Borrow Factors adjust your effective borrowing capacity based on the risk profile of the asset you are borrowing. Stable, liquid assets like USDC carry a Borrow Factor of 1 — no adjustment applied. Higher-risk assets carry Borrow Factors above 1, which reduce the capacity you can borrow against a given amount of collateral. The formula governing borrow capacity is:
Borrow Capacity = (Collateral Value × Max LTV) / Borrow Factor
With $100 of SOL collateral and Max LTV of 80%:
Debt AssetBorrow FactorAvailable to Borrow
USDC1$80
BONK2$40
Borrow Factors also affect the effective Liquidation LTV for a position. Positions holding higher-BF debt assets will be liquidatable at a lower actual debt value than the headline Liquidation LTV suggests — the Borrow Factor compresses the safety margin from both sides.

Interest

Interest accrues continuously on all outstanding debt.
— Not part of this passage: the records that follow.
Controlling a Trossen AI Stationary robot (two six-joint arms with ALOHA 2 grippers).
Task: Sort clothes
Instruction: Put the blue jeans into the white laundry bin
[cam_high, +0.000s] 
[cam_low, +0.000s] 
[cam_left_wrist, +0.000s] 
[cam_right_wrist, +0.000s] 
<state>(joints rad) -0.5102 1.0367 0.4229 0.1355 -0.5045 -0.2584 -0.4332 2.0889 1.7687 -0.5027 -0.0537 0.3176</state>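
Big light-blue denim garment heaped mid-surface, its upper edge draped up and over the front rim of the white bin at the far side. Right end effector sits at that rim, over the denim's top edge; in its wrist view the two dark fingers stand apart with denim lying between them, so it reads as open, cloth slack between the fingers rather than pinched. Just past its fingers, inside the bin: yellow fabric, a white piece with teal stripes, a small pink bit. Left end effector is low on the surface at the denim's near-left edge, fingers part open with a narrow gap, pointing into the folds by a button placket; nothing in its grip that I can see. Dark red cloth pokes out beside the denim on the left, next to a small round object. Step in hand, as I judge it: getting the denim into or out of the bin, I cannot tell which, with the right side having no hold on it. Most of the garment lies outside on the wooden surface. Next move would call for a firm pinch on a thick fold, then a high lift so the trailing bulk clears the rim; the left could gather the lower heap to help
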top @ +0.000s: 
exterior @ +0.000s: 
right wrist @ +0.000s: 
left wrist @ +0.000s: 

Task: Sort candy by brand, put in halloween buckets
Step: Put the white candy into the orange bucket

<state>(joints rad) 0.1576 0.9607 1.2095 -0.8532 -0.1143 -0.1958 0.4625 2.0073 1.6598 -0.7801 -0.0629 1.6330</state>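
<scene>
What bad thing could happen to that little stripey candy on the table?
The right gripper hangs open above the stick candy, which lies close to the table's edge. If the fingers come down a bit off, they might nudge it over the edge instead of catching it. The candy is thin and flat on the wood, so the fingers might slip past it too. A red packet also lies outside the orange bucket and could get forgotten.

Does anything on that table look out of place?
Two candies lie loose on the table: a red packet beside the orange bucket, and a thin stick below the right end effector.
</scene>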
Rates are variable and determined by the utilization of the lending pool — as more of a pool’s liquidity is borrowed, the rate rises. Your debt balance grows over time, which means the health of your position can deteriorate even if collateral prices remain flat.
Interest rates are variable. If borrow rates rise significantly or collateral value falls, your position will move toward liquidation without any action on your part. Monitor your positions regularly and maintain a buffer below Max LTV.
For a full explanation of how rates are calculated, see Fees & Interest Rates.

Repay with Collateral

Kamino lets you repay debt using your deposited collateral directly, without needing to source the repayment token externally. The protocol uses Kamino Swap to convert a portion of your collateral into the debt asset and repays the loan in a single atomic transaction. This is useful for deleveraging a position when you do not hold the borrowed asset elsewhere — you can reduce exposure and improve position health without needing to move funds in from outside.

Multiple assets

In Cross Mode, a single position can hold multiple collateral assets and multiple debt assets simultaneously. Position health is assessed across all assets combined, meaning your combined collateral value is measured against your combined debt. This allows more flexible capital use, but also means that a decline in any single collateral asset affects the health of the whole position. See Markets for a full explanation of Cross Mode vs. Isolated Mode.